DATA SECTION:
· · ·

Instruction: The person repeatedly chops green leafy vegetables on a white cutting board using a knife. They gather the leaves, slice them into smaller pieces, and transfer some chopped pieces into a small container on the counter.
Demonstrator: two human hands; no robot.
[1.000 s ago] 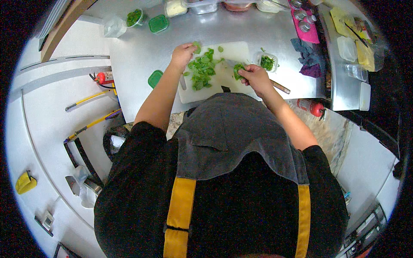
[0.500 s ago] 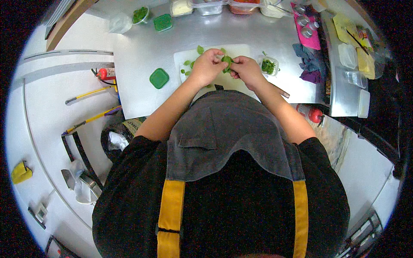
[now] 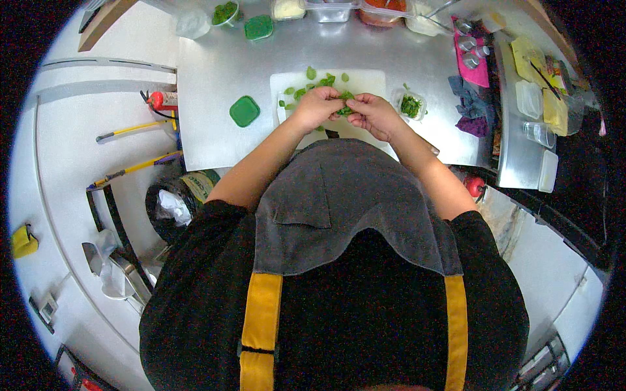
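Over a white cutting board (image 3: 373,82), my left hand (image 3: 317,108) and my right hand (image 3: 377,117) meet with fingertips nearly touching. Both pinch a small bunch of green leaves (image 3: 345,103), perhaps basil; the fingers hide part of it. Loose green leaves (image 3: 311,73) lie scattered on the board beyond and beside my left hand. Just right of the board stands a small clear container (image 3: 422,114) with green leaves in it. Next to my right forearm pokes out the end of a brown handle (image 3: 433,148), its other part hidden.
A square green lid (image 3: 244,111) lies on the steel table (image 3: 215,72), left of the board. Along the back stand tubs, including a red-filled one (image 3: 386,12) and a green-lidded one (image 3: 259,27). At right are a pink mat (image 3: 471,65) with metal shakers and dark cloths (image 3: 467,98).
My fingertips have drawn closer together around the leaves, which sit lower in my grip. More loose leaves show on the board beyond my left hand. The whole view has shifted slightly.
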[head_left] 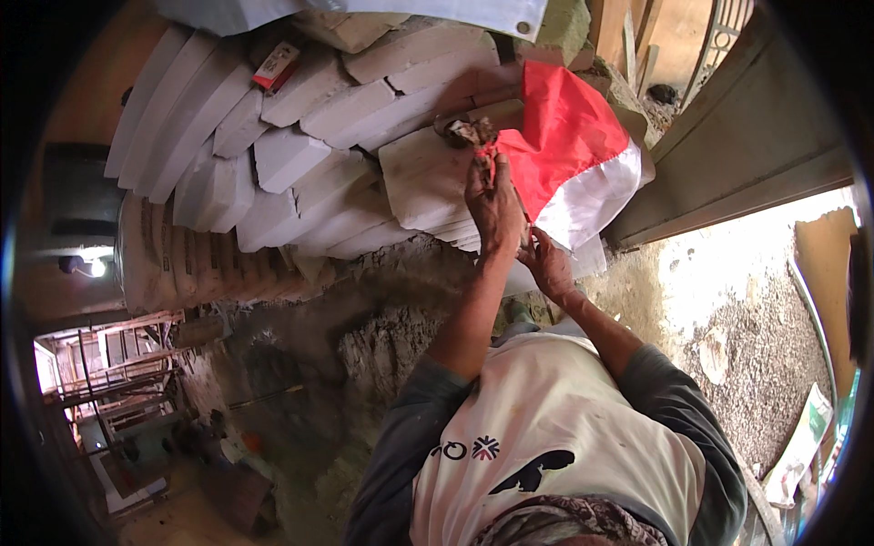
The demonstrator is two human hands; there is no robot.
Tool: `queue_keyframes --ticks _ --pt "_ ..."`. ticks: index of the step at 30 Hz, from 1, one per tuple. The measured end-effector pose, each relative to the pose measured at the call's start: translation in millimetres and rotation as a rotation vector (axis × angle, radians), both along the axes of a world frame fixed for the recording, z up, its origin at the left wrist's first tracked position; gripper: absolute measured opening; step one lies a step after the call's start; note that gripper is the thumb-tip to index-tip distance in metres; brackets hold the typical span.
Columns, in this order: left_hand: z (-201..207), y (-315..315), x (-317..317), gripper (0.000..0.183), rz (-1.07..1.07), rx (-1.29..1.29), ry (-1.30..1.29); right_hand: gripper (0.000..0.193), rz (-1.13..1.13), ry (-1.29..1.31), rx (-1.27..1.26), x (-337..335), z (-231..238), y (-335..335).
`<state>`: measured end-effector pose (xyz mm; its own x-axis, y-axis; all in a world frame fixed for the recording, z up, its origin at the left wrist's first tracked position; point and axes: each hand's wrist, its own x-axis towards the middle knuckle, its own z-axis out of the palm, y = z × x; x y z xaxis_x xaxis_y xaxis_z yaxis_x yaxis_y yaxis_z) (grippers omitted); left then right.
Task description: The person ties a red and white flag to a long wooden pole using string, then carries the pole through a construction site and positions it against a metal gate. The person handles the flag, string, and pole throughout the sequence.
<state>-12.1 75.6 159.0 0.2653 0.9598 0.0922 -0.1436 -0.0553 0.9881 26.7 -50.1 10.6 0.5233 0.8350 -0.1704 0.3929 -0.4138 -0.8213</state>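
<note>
A red and white cloth flag (572, 132) is spread over the right end of a stack of pale blocks (423, 177). My left hand (494, 207) is closed around the flag's near-left edge, with a gathered bit of red cloth or cord showing at its fingertips. Just beyond those fingers is a crumpled brownish bundle (472, 134); whether it is tied to the flag I cannot make out. Lower down the same edge, my right hand (548, 264) pinches with its fingertips where the red meets the white. A thin stick may run along this edge, mostly covered by my hands.
On the blocks lies a small red and white packet (275, 68). A white sheet with an eyelet (437, 11) hangs in at the top. Stacked brown sacks (196, 259) stand left, near a lit bulb (96, 267). A large brown panel (756, 136) and gravel (765, 346) are at right.
</note>
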Motion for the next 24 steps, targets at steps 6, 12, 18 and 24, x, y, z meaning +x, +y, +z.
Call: queue_keyframes --ticks 6,12,18,24 --pt "-11 10 -16 0.033 -0.142 0.197 0.079 0.046 -0.001 -0.041 0.025 6 8 2" --pt "-116 9 -61 0.064 -0.463 -0.253 0.183 0.045 0.028 0.022 0.102 10 17 -2" --pt "-174 -9 -62 0.041 -0.627 -0.324 -0.102 0.045 0.114 0.07 0.011 7 5 -12" --pt "-138 -20 -40 0.036 -0.592 -0.426 -0.008 0.048 0.127 0.12 0.0 19 5 -25"
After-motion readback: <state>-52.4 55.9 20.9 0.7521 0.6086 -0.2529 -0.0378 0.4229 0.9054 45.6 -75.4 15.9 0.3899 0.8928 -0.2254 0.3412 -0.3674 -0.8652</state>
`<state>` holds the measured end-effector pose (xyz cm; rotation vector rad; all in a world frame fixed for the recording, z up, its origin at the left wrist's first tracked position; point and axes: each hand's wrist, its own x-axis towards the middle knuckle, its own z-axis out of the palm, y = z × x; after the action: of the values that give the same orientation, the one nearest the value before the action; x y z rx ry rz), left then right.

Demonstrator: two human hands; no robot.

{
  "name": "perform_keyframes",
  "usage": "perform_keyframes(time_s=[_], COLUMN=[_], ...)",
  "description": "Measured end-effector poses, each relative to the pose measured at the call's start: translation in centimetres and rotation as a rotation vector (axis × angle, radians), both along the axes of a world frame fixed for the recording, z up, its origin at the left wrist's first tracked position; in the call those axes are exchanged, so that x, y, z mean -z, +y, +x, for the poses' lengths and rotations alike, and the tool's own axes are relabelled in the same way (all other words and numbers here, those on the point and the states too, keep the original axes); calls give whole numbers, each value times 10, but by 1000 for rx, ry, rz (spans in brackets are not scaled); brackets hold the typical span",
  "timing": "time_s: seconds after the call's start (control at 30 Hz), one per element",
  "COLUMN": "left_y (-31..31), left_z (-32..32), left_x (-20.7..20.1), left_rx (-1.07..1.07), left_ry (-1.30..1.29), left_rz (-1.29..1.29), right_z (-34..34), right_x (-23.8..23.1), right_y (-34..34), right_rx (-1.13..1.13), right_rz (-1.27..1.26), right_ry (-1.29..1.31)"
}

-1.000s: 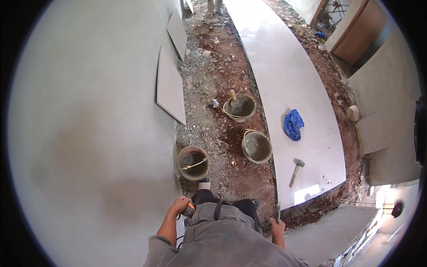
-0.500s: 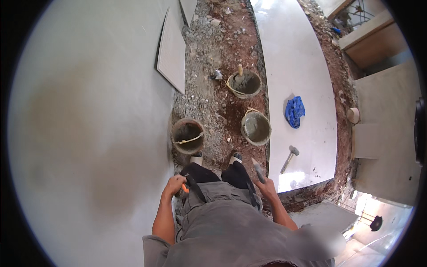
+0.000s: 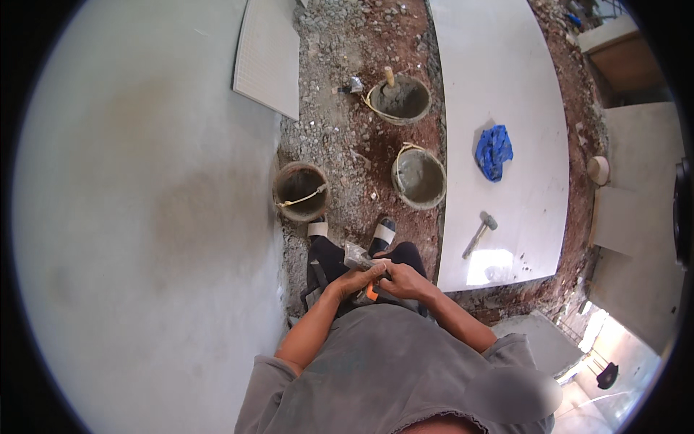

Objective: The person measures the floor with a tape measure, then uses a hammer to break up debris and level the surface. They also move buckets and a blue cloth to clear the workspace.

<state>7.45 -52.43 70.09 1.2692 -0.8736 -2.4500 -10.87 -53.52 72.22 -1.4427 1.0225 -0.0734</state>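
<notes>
In front of my waist my two hands meet, fingers closed. My left hand (image 3: 358,279) and my right hand (image 3: 405,280) touch each other. From between them a flat grey trowel-like blade (image 3: 356,255) sticks out toward my feet; its grip is hidden, apparently in my right hand. A small orange piece (image 3: 371,291) shows just below the fingers, apparently part of a tool in my left hand; the rest of it is covered. Beyond my feet stands a bucket (image 3: 301,209) with a rope handle at the left, and a bucket of grey mix (image 3: 419,201) at the right.
Farther off, another bucket (image 3: 400,118) has a wooden-handled tool in it. A long pale slab (image 3: 506,87) on the right carries a blue plastic bag (image 3: 494,153) and a mallet (image 3: 481,235). A tile (image 3: 267,58) leans on the left wall (image 3: 144,145). Rubble covers the ground.
My hands were apart at my hips and have come together in front of me. The tool in my right hand has swung across to the left. The view has shifted a little.
</notes>
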Motion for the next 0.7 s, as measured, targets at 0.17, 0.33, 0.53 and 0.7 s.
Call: perform_keyframes(time_s=[0.17,0.33,0.53,0.7], left_y=[6,6,10,15], left_z=[-6,4,15,34], left_x=[-11,-27,-40,-45], left_rx=[-42,-5,-61,-114], left_ry=[-14,-63,-17,10], left_rz=[-24,-76,-222,-236], right_z=[-10,-18,-21,-8], right_x=[0,-8,-9,-3], right_y=[9,15,19,30], right_rx=[-64,-9,-30,-30], right_rz=[75,189,124,105], right_ry=[15,-27,6,89])
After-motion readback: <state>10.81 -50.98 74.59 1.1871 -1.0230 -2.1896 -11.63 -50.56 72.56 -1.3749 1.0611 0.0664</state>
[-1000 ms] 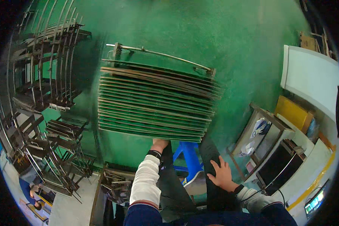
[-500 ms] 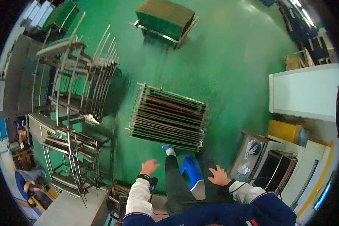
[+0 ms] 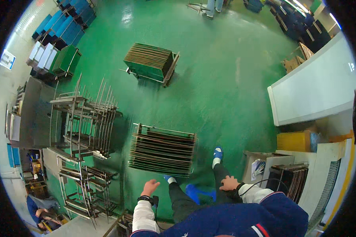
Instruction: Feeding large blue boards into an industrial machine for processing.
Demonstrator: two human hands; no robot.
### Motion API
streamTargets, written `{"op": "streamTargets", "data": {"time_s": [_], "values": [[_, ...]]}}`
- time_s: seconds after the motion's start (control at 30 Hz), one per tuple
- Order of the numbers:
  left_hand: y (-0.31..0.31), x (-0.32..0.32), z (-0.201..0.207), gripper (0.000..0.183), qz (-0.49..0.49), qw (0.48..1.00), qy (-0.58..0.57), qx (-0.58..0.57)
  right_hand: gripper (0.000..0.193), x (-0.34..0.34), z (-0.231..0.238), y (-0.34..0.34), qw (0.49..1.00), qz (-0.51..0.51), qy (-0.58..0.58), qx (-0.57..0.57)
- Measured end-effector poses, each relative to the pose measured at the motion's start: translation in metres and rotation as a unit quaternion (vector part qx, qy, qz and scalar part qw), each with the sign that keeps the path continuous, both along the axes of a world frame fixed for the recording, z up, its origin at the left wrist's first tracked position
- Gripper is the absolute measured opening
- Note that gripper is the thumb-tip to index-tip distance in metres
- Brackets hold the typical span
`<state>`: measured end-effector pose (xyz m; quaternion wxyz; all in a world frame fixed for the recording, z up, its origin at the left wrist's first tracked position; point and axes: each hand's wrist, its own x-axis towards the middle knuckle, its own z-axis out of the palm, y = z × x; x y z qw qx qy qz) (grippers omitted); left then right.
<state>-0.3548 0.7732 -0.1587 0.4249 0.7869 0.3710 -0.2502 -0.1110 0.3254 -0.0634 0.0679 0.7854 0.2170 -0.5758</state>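
My left hand (image 3: 150, 187) hangs in front of me with loosely stretched fingers and nothing in it. The near corner of a low metal rack (image 3: 162, 152), filled with several rows of thin upright slats or panels, is the closest thing to it, and the two are apart. My right hand (image 3: 228, 183) is beside my right thigh, fingers apart and holding nothing; whether it touches the leg I cannot tell. A bright blue object (image 3: 197, 193) shows between my legs, partly hidden.
Tall metal stands (image 3: 93, 126) are on the left. A green cart (image 3: 148, 61) stands ahead. On the right are a white cabinet (image 3: 312, 83), a yellow box (image 3: 293, 141) and an open box (image 3: 257, 168). A co-worker (image 3: 41, 213) is at lower left; another person's legs (image 3: 211, 8) show far ahead.
My view has tilted up and shifted, so the racks sit lower in it. My right foot has stepped forward and right. Both hands remain without anything in them.
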Motion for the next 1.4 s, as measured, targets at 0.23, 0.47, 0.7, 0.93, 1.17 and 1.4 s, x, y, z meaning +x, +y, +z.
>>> {"op": "streamTargets", "data": {"time_s": [0.23, 0.47, 0.7, 0.93, 1.17, 1.4], "values": [[-0.141, 0.135, 0.045, 0.053, -0.073, 0.994, 0.045, -0.062, 0.051, 0.119, -0.016, -0.118, 0.988, -0.077, 0.065, 0.115], [-0.237, 0.282, 0.090, 0.056, -0.075, 0.980, -0.049, -0.180, 0.051, 0.156, -0.036, -0.223, 0.986, -0.124, 0.047, 0.102], [-0.245, 0.323, 0.129, 0.055, -0.129, 0.979, -0.026, -0.155, 0.051, 0.166, -0.046, -0.218, 0.963, -0.185, 0.024, 0.195], [-0.229, 0.280, 0.113, 0.054, -0.072, 0.968, 0.117, -0.209, 0.046, 0.165, -0.032, -0.190, 0.932, -0.284, 0.009, 0.224], [-0.220, 0.249, 0.104, 0.044, -0.095, 0.938, 0.146, -0.300, 0.044, 0.146, -0.031, -0.216, 0.956, -0.230, -0.024, 0.180], [-0.201, 0.233, 0.129, 0.034, -0.002, 0.954, 0.075, -0.291, 0.044, 0.100, -0.041, -0.223, 0.936, -0.317, -0.027, 0.150]]}}
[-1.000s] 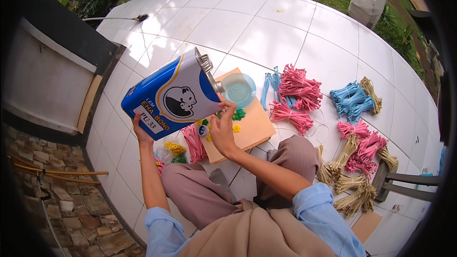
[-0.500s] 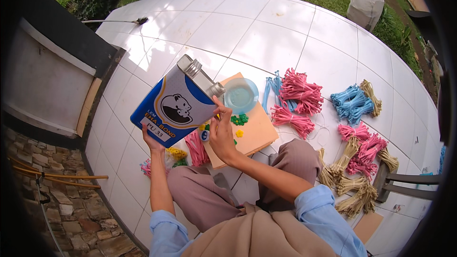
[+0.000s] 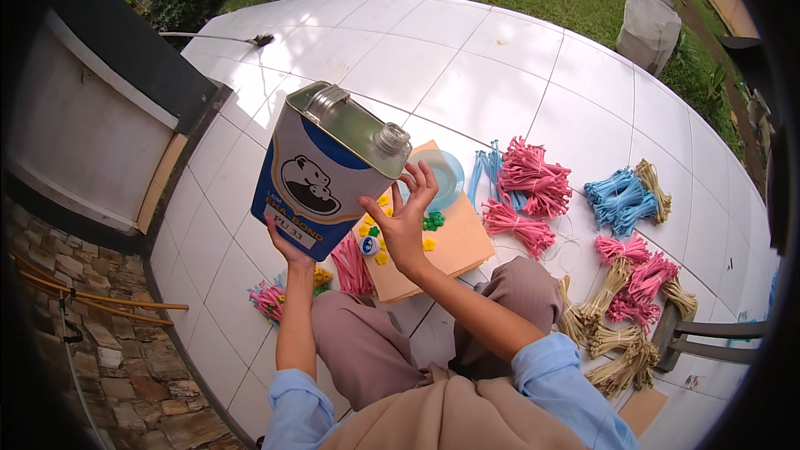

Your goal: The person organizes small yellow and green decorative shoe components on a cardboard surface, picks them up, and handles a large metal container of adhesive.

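Note:
A tall blue, white and grey glue can (image 3: 321, 183), with a metal top and a handle, is tilted in the air in front of me. My left hand (image 3: 293, 248) supports its lower end from below, fingers partly hidden beneath it. My right hand (image 3: 408, 221) is at the can's right side, fingers spread, its thumb against the front near the edge. The threaded spout (image 3: 391, 139) has no cap on it. Below, a blue-and-white round cap (image 3: 369, 245) lies on a peach board (image 3: 454, 242), near green and yellow plastic flowers (image 3: 432, 221).
A clear blue bowl (image 3: 446, 179) sits at the board's far edge. Right of it lie tied bundles of pink strips (image 3: 533, 173), blue strips (image 3: 621, 202) and beige strips (image 3: 615, 290). More pink strips (image 3: 353, 262) lie left of the board. A dark chair leg (image 3: 717, 329) stands at right.
The can has swung more upright, its metal top now facing me more. My right hand's fingers have come away from the spout and spread beside the can's edge. My left hand stays beneath it.

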A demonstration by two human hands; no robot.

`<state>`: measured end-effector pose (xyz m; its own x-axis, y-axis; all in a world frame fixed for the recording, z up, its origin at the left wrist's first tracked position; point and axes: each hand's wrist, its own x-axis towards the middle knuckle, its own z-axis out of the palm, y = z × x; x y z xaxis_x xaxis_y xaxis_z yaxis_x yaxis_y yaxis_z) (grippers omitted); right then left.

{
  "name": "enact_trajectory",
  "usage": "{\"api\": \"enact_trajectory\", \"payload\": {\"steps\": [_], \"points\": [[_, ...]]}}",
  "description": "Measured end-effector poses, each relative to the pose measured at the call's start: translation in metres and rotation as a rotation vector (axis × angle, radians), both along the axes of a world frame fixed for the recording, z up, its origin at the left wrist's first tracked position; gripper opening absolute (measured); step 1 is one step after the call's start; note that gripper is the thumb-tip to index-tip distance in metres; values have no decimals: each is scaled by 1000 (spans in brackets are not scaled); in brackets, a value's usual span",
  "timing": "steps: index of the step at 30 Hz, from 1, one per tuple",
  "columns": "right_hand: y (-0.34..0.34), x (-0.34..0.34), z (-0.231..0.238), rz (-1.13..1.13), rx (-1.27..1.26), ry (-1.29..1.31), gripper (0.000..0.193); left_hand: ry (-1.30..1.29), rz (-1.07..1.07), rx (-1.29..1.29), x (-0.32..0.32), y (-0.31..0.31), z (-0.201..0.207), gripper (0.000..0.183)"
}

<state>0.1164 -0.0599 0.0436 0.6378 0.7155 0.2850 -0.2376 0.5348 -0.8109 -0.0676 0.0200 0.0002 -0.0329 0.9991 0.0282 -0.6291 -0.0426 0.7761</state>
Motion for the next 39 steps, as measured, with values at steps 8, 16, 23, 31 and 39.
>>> {"api": "enact_trajectory", "payload": {"steps": [8, 16, 23, 31, 39], "points": [[-8, -6, -5, 166, -228, 389, 87, 36, -6, -15, -11, -3, 1, 57], [-8, -20, -31, 200, -222, 558, 75, 127, -63, -26, -40, 1, -11, 58], [-3, -18, -26, 190, -190, 490, 84, 62, -2, -45, -33, 0, -13, 55], [23, -5, -5, 159, -238, -43, 129, -85, -65, 3, -15, -3, -17, 58], [36, -9, 11, 164, -54, 76, 129, -116, -100, -99, 3, -9, -17, 61]]}}
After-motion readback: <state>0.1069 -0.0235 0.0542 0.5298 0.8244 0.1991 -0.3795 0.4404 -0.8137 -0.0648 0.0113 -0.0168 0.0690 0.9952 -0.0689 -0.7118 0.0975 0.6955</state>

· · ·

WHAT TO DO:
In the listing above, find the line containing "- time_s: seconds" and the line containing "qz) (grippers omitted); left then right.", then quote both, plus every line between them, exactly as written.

ANSWER BOX:
- time_s: seconds after the motion's start (control at 30 Hz), one per tuple
- Order of the numbers:
  left_hand: y (-0.31..0.31), x (-0.32..0.32), z (-0.201..0.207), gripper (0.000..0.183), qz (-0.49..0.49), qw (0.48..1.00), qy (-0.58..0.57), qx (-0.58..0.57)
  right_hand: gripper (0.000..0.193), x (-0.34..0.34), z (-0.231..0.238), y (-0.34..0.34), qw (0.49..1.00), qz (-0.51..0.51), qy (-0.58..0.58), qx (-0.57..0.57)
- Measured end-effector poses, each relative to the pose measured at the motion's start: translation in metres and rotation as a unit quaternion (vector part qx, qy, qz and scalar part qw), each with the sign that keeps the path continuous, both along the axes of a world frame fixed for the recording, z up, its origin at the left wrist's first tracked position
- Gripper is the absolute measured opening
- Note that gripper is the thumb-tip to index-tip distance in metres
- Brackets hold the typical span
`<state>`: measured end-effector pose (xyz m; quaternion wxyz; all in a world frame fixed for the recording, z up, its origin at the left wrist's first tracked position; point and axes: each hand's wrist, its own x-axis towards the middle knuckle, its own z-axis out of the palm, y = z × x; x y z qw qx qy qz) (grippers omitted); left then right.

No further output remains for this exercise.